Fri, 15 Mar 2024 20:16:59 -0000
|Read Time: 0 minutes
Since Dell Technologies and NVIDIA introduced what was then known as Project Helix less than a year ago, so much has changed. The rate of growth and adoption of generative AI has been faster than probably any technology in human history.
From the onset, Dell and NVIDIA set out to deliver a modular and scalable architecture that supports all aspects of the generative AI life cycle in a secure, on-premises environment. This architecture is anchored by high-performance Dell server, storage, and networking hardware and by NVIDIA acceleration and networking hardware and AI software.
Since that introduction, the Dell Validated Designs for Generative AI have flourished, and have been continuously updated to add more server, storage, and GPU options, to serve a range of customers from those just getting started to high-end production operations.
This journey was launched with the release of the Generative AI in the Enterprise white paper.
This design guide laid the foundation for a series of comprehensive resources aimed at integrating AI into on-premises enterprise settings, focusing on scalable and modular production infrastructure in collaboration with NVIDIA.
Dell, known for its expertise not only in high-performance infrastructure but also in curating full-stack validated designs, collaborated with NVIDIA to engineer holistic generative AI solutions that blend advanced hardware and software technologies. The dynamic nature of AI presents a challenge in keeping pace with rapid advancements, where today's cutting-edge models might become obsolete quickly. Dell distinguishes itself by offering essential insights and recommendations for specific applications, easing the journey through the fast-evolving AI landscape.
The cornerstone of the joint architecture is modularity, offering a flexible design that caters to a multitude of use cases, sectors, and computational requirements. A truly modular AI infrastructure is designed to be adaptable and future-proof, with components that can be mixed and matched based on specific project requirements and which can span from model training, to model customization including various fine-tuning methodologies, to inferencing where we put the models to work.
The following figure shows a high-level view of the overall architecture, including the primary hardware components and the software stack:
Figure 1: Common high-level architecture
Following the introductory white paper, the first validated design guide released was for Generative AI Inferencing, in July 2023, anchored by the innovative concepts introduced earlier.

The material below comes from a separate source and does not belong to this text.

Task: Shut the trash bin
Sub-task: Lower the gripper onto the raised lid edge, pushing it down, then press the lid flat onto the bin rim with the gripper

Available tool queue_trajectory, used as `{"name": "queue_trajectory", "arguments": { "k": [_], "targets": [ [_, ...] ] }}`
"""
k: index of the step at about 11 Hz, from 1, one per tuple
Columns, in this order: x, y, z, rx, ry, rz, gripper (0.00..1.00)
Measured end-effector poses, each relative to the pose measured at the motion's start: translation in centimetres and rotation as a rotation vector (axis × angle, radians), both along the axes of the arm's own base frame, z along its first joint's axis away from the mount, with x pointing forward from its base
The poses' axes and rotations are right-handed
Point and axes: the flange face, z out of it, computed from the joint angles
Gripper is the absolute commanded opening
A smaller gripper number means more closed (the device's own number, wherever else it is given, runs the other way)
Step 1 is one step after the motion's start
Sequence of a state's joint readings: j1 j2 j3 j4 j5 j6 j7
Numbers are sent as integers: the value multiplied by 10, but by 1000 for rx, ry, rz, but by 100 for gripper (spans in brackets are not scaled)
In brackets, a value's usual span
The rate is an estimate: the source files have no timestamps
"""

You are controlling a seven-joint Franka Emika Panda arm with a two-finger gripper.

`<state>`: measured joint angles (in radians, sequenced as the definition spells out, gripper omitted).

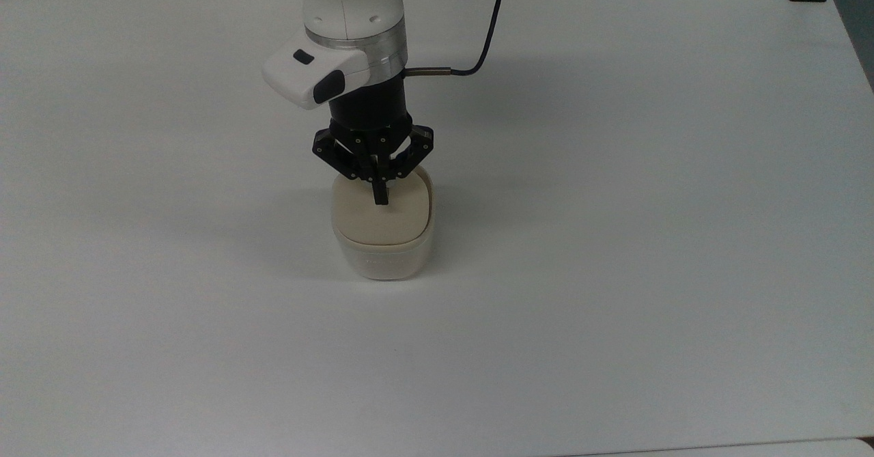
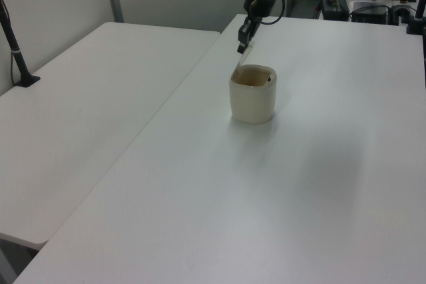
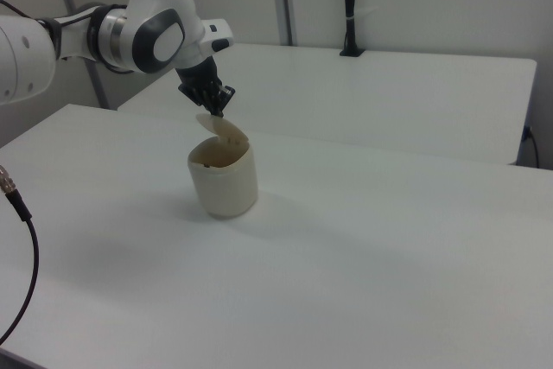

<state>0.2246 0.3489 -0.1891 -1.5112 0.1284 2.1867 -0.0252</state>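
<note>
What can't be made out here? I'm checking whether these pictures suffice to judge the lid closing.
- Top view: the gripper covers the lid's black mark and the far rim.
- Left view: the lid is edge-on, so contact with the fingertips is unclear.
- Right view: the trash bin's inside is shadowed.

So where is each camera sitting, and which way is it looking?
Top view: up high over the white table, looking steeply down at the trash bin; the arm's wrist and the gripper show.
Left view: beside the table, looking along it at the trash bin; the gripper reaches in from the far end.
Right view: on the opposite side, lower, facing the trash bin; the arm enters from the right view's left.
All three share the bin, its half-raised lid and the gripper.
</note>
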Motion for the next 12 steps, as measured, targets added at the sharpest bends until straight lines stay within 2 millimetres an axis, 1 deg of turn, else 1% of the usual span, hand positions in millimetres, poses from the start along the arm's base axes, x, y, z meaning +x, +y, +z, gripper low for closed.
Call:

The complexity of assembling an AI infrastructure, often involving an intricate mix of open-source and proprietary components, can be formidable. Dell Technologies addresses this complexity by providing fully validated solutions where every element is meticulously tested, ensuring functionality and optimization for deployment. This validation gives users the confidence to proceed, knowing their AI infrastructure rests on a robust and well-founded base.
The choice of server and GPU combination is often a balance of performance, cost, and availability considerations, depending on the size and complexity of the workload.
The library includes optimized kernels, pre- and postprocessing steps, and multi-GPU/multi-node communication primitives. These features are specifically designed to enhance performance on NVIDIA GPUs.
It uses tensor parallelism for efficient inference across multiple GPUs and servers, without the need for developer intervention or model changes.
All this highlights Dell’s commitments and capability to deliver high-performance, scalable, and efficient generative AI inferencing solutions tailored to enterprise needs.
The validated design guide for Generative AI Model Customization was first released in October 2023, anchored by the PowerEdge XE9680 server. This guide detailed numerous model customization methods, including the specifics of prompt engineering, supervised fine-tuning, and parameter-efficient fine-tuning.
The updates to the Dell Validated Design Guide from October 2023 to March 2024 included the initial release, the addition of validated scenarios for multi-node SFT and Kubernetes in November 2023, updated performance test results, and new support for PowerEdge R760xa servers, PowerEdge XE8640 servers, and PowerScale F710 all-flash storage as of March 2024.
As always, the choice of server and GPU combination depends on the size and complexity of the workload.
The validation results along with our analysis can be found in the Performance Characterization section of the design guide.
Looking ahead, you can expect even more innovation at a rapid pace with expansions to the Dell’s leading-edge generative AI product and solutions portfolio.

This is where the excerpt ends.